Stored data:

- Opening Delimiter -

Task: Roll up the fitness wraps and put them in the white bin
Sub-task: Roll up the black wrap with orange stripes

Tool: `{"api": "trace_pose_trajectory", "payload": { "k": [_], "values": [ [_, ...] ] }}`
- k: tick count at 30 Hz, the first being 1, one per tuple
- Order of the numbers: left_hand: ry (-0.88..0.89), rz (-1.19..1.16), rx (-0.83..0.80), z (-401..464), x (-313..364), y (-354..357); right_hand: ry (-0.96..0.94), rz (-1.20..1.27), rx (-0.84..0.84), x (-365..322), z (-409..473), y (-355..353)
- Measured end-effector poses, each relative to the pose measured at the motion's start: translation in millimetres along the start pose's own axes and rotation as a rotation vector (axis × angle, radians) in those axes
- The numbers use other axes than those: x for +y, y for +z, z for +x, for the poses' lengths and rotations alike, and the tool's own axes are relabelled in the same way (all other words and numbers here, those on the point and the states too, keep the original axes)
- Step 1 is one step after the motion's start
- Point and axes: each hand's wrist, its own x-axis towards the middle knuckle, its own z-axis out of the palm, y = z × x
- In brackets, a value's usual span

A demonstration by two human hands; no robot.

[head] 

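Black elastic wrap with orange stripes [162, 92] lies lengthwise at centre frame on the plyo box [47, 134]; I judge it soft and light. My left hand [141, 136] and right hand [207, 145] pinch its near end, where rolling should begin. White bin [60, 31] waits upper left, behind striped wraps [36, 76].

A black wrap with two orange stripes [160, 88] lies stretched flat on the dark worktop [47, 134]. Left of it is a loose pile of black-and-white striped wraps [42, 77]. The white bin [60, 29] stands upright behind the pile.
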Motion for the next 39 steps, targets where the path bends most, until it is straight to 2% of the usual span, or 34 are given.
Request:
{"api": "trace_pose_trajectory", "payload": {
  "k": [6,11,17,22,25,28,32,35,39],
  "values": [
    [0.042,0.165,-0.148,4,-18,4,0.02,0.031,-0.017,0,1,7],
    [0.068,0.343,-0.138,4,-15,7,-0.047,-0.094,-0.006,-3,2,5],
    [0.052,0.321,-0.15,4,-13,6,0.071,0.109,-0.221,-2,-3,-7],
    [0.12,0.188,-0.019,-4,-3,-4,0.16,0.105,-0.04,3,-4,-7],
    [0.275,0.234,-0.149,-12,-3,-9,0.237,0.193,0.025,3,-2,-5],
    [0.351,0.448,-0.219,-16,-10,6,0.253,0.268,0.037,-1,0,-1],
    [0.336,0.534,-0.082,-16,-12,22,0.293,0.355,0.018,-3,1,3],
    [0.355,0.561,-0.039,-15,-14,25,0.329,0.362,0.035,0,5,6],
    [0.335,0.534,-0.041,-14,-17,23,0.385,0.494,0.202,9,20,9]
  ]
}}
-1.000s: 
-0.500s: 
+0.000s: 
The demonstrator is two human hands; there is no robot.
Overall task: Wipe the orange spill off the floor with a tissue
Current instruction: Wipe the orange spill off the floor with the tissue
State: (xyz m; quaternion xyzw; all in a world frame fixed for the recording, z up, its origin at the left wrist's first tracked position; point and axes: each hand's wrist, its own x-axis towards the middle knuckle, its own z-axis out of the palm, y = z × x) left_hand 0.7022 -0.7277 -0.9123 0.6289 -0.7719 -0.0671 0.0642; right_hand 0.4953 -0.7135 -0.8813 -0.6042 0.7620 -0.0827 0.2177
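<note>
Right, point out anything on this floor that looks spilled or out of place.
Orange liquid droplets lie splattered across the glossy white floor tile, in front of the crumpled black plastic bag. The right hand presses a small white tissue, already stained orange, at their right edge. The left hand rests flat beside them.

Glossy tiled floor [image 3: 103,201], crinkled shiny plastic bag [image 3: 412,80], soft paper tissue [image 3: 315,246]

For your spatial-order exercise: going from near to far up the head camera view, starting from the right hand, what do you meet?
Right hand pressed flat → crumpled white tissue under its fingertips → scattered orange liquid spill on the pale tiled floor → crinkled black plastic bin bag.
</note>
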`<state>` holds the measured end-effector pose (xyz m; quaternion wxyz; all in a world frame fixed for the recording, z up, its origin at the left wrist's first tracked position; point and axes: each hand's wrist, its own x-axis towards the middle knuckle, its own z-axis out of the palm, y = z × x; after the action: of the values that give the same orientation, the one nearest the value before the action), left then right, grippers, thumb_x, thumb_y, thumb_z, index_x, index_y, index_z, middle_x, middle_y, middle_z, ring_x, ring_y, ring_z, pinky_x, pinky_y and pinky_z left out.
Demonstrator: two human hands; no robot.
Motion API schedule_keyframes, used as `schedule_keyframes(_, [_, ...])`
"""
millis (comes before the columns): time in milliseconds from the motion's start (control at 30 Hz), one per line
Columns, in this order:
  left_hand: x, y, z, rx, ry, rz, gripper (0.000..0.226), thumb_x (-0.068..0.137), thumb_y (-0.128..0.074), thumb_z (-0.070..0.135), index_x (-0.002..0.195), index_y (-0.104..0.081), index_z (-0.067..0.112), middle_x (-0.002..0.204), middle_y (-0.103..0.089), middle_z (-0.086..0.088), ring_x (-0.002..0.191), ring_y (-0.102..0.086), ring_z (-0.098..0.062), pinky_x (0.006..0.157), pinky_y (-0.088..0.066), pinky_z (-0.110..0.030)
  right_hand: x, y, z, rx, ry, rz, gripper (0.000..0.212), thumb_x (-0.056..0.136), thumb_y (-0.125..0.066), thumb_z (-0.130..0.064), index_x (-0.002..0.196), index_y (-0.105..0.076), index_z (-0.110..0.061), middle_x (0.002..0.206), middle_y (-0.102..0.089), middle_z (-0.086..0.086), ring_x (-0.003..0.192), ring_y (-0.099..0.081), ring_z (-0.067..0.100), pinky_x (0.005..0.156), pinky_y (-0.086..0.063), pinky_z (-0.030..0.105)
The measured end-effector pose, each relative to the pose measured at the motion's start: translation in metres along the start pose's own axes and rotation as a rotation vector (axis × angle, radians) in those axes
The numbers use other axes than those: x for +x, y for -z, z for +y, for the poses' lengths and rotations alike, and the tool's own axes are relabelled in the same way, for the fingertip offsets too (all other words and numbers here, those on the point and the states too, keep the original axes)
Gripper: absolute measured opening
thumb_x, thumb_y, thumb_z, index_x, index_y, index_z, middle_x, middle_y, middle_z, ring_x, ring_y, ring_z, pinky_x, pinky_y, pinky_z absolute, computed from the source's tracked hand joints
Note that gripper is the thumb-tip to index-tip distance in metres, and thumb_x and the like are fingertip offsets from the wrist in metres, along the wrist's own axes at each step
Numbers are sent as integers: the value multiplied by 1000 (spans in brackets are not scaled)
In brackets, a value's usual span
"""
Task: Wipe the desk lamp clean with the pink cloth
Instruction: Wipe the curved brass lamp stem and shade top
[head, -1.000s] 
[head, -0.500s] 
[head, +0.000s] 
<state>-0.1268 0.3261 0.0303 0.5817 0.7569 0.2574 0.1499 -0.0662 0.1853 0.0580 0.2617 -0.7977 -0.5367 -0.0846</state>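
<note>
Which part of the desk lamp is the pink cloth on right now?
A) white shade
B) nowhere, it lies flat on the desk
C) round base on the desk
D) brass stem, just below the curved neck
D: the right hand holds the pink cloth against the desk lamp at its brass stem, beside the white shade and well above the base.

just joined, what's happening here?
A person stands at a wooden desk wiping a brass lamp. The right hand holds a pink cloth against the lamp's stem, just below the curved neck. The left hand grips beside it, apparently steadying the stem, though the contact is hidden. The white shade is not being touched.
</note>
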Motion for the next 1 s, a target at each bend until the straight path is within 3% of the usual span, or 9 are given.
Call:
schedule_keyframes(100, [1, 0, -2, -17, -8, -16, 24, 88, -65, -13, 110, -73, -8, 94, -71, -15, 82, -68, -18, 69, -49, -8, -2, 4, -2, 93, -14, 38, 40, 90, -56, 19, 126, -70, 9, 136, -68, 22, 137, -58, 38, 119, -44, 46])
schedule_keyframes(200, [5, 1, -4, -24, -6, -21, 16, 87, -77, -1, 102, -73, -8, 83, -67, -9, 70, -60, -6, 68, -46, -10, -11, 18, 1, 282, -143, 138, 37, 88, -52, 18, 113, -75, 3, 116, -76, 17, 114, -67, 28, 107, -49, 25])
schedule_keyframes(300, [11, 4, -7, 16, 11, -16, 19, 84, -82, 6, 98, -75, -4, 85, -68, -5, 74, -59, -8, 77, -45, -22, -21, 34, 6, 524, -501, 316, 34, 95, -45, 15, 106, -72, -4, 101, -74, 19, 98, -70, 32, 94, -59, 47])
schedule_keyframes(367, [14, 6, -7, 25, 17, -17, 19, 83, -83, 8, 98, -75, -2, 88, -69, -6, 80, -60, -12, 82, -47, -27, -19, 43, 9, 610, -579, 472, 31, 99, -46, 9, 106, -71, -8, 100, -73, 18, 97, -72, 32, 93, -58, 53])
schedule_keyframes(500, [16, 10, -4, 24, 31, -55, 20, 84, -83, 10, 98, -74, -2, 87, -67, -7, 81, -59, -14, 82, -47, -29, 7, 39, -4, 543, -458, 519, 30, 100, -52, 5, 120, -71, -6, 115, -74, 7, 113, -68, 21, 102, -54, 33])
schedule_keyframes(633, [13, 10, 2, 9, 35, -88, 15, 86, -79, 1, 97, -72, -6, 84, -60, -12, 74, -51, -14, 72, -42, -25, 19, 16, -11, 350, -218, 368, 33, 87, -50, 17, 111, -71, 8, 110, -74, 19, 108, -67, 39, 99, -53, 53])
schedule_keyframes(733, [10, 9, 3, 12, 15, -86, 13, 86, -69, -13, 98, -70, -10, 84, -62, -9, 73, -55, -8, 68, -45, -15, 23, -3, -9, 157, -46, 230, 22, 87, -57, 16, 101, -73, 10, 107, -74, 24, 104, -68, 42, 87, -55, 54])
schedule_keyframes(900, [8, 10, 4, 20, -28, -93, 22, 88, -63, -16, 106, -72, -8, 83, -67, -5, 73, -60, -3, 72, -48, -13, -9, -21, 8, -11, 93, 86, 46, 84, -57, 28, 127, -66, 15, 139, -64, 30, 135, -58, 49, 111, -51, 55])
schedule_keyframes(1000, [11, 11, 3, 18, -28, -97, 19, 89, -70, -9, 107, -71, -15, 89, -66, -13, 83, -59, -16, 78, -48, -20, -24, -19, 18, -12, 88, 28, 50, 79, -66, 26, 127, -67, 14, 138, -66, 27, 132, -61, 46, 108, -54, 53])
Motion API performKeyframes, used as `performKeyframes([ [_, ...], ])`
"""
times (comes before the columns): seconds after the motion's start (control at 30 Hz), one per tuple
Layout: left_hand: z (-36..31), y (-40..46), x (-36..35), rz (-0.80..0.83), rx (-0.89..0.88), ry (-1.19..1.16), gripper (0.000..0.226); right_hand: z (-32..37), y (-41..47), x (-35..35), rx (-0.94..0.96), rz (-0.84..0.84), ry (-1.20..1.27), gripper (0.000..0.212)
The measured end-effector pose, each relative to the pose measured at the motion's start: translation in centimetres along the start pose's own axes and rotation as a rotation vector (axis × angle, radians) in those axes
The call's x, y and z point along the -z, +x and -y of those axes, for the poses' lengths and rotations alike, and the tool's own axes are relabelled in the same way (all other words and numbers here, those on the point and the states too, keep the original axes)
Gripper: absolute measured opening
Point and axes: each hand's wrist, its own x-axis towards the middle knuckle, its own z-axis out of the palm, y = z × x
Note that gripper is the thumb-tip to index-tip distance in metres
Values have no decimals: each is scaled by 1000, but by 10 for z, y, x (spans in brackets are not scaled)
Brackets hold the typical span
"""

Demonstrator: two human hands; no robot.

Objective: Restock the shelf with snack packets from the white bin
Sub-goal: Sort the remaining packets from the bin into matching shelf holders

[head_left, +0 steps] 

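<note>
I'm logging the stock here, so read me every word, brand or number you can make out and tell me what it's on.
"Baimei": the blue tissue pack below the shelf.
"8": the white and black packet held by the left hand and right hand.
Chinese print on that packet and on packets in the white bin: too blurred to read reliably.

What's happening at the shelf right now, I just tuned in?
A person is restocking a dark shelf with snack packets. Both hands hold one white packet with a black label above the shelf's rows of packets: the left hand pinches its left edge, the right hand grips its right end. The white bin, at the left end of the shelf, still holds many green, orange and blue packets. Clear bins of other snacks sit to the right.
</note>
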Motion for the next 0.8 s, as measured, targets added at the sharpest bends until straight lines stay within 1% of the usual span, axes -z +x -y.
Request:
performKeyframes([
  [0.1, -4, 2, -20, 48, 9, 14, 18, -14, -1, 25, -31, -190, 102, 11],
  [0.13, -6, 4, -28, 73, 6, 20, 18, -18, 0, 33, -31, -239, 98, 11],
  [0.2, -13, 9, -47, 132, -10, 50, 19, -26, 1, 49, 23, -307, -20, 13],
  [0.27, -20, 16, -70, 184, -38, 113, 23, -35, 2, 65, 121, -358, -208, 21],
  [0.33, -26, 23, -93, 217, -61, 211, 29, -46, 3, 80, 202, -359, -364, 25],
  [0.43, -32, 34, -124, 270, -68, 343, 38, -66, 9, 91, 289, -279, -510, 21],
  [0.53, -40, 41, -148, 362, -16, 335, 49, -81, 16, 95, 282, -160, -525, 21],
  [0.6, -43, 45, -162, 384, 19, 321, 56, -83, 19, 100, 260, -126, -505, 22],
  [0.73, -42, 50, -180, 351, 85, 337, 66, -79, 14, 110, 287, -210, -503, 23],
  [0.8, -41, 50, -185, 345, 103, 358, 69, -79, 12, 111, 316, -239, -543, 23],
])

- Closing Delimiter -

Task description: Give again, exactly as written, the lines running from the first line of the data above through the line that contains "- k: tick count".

Solution below:
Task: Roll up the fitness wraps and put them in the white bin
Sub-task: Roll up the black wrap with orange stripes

Tool: `{"api": "trace_pose_trajectory", "payload": { "k": [_], "values": [ [_, ...] ] }}`
- k: tick count at 30 Hz, the first being 1, one per tuple

That concludes the output.